For some child survivors, one of the greatest frustrations in these reunited homes was the enforced silence around the wartime past. Many had urgent questions that surviving parents did not want or could not bear to answer, particularly about murdered relatives. Those living with surviving mothers asked after their murdered fathers (or the reverse), and frequently had their enquiries rebuffed. That precious knowledge – what was my father or mother really like? – was withheld by parents too traumatized to engage in the work of remembering their dead partners. In other cases, the enormity of a parent’s own traumatic memories interceded in the daily life of the household.
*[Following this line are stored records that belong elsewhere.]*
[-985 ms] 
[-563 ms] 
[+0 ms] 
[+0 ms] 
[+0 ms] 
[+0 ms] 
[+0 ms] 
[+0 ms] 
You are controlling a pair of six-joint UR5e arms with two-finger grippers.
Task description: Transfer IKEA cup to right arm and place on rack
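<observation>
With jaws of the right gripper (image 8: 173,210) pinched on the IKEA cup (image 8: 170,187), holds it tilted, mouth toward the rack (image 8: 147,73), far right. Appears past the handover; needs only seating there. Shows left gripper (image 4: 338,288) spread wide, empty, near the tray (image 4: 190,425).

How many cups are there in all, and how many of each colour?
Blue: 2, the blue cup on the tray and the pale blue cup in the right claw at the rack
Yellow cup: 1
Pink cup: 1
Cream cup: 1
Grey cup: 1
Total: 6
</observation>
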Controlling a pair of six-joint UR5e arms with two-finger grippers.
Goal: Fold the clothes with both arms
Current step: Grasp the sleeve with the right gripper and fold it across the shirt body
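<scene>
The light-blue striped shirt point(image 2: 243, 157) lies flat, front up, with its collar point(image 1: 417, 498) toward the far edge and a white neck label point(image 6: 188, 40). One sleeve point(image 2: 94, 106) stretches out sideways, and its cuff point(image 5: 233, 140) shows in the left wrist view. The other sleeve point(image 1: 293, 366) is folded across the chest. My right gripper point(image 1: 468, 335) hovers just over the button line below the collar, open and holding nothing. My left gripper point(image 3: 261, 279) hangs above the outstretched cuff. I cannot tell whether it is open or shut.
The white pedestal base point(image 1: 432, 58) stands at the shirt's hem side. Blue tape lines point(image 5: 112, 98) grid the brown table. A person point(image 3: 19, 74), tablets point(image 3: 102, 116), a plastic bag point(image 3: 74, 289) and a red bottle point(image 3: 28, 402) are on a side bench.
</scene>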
Cecile H., who had survived the war by escaping with her mother to neutral Switzerland, was reunited with her concentration-camp survivor father after the war:

Father had found photos in the barracks or SS lockers when he was liberated, and had taken some because he was worried that no one would believe him. He hid these pictures in the house on top of a closet, and once I took those pictures and lay them all out on the floor, and I’ll see those pictures until my dying day. […] I kept having nightmares after that, and [my father] burned them. He said, ‘I’m never going to talk about that again.’ It was a difficult time for us, after the war.

When thinking about families after the Holocaust, we should be attuned to the incredible challenges that these families faced. We should consider what sorts of outcomes awaited children who went back to live with surviving parents, and how this felt to children, what it meant to them, and what role the memory of the recent past played in reconstructed households. We should, moreover, be attuned to what light these stories of reunified families might shed on a present world in which child refugees are regularly separated from their parents – a practice which, these stories suggest, is not only unimaginably cruel in the present, but is one with harrowing long-term consequences for refugee families as they journey into uncertain futures.